Court of Appeals refuses to strictly interpret Labor Law Section 240(1) in Striegel v. Hillcrest Heights Development Corp

By Terése Burke Wolff, Esq.

On October 21, 2003, the Court of Appeals decided Striegel v. Hillcrest Heights Development Corp., 2003 WL 22387625. In that matter, plaintiff was installing felt and shingles on a roof. As plaintiff was walking on the roof ridge he slipped on frost. His body twisted and he fell to the roof. Thereafter, he slid 15 to 20 feet down the roof. Nails at the lower border of the roof caught plaintiff’s clothes and prevented him from falling off the roof. There does not appear to be any indication that plaintiff sustained any further injury when he slid down the slope of the roof. The lower court granted plaintiff partial summary judgment on the issue of liability under Labor Law Section 240(1) and determined that plaintiff was exposed to an elevation related risk while working on the sloped roof.

Defendant argued that Rocovich and Ross should apply so as to keep this accident outside of the scope of Labor Law Section 240. In Rocovich, the Court stated that the application of Labor Law § 240(1) is limited to injuries occasioned by elevation-related hazards “where protective devices are called for . . . because of a difference between the elevation level of the required work and a lower level.” Rocovich v.

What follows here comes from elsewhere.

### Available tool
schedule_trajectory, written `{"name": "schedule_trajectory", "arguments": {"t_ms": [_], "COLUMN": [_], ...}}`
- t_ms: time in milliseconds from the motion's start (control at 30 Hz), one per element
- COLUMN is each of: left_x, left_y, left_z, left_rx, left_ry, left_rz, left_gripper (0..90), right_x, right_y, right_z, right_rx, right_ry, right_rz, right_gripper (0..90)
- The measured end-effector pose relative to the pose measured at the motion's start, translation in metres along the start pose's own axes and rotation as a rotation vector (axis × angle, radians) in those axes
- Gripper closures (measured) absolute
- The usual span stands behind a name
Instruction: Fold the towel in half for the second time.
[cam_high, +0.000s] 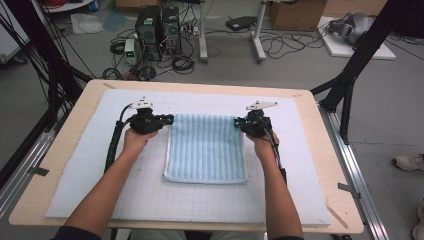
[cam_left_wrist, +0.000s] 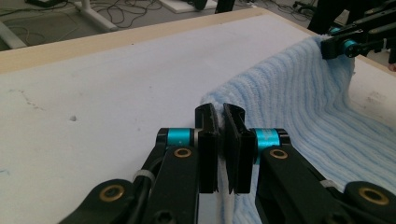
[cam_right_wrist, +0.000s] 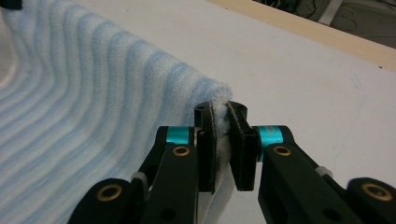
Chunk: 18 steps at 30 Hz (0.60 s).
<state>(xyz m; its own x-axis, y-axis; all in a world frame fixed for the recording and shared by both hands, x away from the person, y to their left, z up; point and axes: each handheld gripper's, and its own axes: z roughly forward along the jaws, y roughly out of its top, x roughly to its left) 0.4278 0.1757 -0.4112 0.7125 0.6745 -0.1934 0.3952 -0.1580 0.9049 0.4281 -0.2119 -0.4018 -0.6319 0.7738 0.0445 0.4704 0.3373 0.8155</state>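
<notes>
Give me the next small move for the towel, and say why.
Probably lift both far corners and carry them toward the near edge to fold it. The left gripper and right gripper are each shut on a far corner of the blue towel, whose near part lies flat on the white mat.

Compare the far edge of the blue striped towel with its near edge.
The far edge of the light blue striped terry towel is lifted off the white gridded mat, pinched at its corners by the left gripper and the right gripper; it sags between them. The near edge lies flat, straight and unheld on the mat. Both show the same pale stripes.
</notes>
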Motion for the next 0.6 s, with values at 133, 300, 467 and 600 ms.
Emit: {"name": "schedule_trajectory", "arguments": {"t_ms": [133,300,467,600], "left_x": [-0.006,-0.013,-0.022,-0.028], "left_y": [-0.004,-0.01,-0.015,-0.022], "left_z": [-0.007,-0.016,-0.025,-0.031], "left_rx": [-0.017,-0.03,-0.042,-0.038], "left_ry": [-0.012,-0.028,-0.041,-0.054], "left_rz": [0.0,0.006,0.019,0.02], "left_gripper": [84.1,84.0,84.0,84.0], "right_x": [0.004,0.01,0.016,0.019], "right_y": [-0.005,-0.012,-0.02,-0.027], "right_z": [-0.009,-0.018,-0.025,-0.029], "right_rx": [-0.023,-0.035,-0.05,-0.065], "right_ry": [0.025,0.045,0.064,0.076], "right_rz": [0.003,-0.004,-0.01,-0.006], "right_gripper": [82.7,82.6,82.6,82.5]}}
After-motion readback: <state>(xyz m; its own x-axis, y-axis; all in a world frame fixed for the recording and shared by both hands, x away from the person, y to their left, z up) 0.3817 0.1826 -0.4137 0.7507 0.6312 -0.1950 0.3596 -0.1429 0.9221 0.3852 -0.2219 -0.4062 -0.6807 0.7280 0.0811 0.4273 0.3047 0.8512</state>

Consolidated Edison Co., 78 N.Y.2d 509, 514. In Ross, the Court held that the “special hazards” are limited to such gravity-related accidents as falling from a height or being struck by a falling object that was improperly hoisted or secured.

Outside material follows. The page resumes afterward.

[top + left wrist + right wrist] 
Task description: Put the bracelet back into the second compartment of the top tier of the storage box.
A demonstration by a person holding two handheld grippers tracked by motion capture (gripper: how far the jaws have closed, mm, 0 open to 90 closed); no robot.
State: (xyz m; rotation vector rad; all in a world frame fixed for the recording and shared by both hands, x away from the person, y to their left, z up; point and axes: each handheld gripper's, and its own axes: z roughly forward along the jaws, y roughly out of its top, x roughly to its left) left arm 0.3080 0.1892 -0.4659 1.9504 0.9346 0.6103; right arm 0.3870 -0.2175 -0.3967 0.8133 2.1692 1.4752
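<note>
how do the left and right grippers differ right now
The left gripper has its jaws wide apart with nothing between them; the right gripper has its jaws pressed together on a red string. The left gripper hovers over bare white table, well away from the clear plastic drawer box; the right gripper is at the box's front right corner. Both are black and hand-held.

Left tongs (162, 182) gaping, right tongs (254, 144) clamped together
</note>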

The Court of Appeals held that Rocovich and Ross were not controlling in this matter and the Court rejected the argument that Labor Law Section 240 is not applicable where the worker fell onto the roof rather than from the roof to the ground below. Striegel, supra. The Court of Appeals determined that plaintiff was subject to an elevation related risk, that he fell fifteen to twenty feet down the roof and that safety devices such as roofing brackets or crawling boards could have protected him. It may be significant to note that the defense did not contest the position that plaintiff should have been provided with such safety equipment under 22 NYCRR 23-1.24. Accordingly, that portion of the lower court’s decision was affirmed.

This decision is quite instructive in light of the Third and Fourth Department case law that preceeded Striegel. In Grant v. Reconstruction Home Inc., “ plaintiff testified that his injuries occurred when he fell on a dormer roof and that, although he ultimately ended up on the flat roof several feet below, he did not recall feeling any portion of his body strike the flat roof.” 699 NYS2d 193 (3rd Dept.). “Since plaintiff’s fall on the dormer roof occurred at the same level as his work site, and in the absence of proof that any of plaintiff’s injuries were attributable to the elevation differential between his work site and the lower level of the flat roof, plaintiff’s injury cannot be said to have resulted from the type of elevation-related risk envisioned by Labor Law § 240(1).” Id. In Moore v. Elmwood-Franklin School, the Fourth Department held that a fall onto the roof and a slide a few feet down the roof is not a 240 case. 672 NYS 221 (4th Dept. 1998).

Significantly, it appears that in the wake of Striegel, the aforementioned roof top accidents would now fall within the purview of 240(1). The Court of Appeals does not seem to differentiate between those injuries that occurred when plaintiff fell onto the same level as his work site and those injuries that occurred due to an elevation differential between his work site and a lower roof level.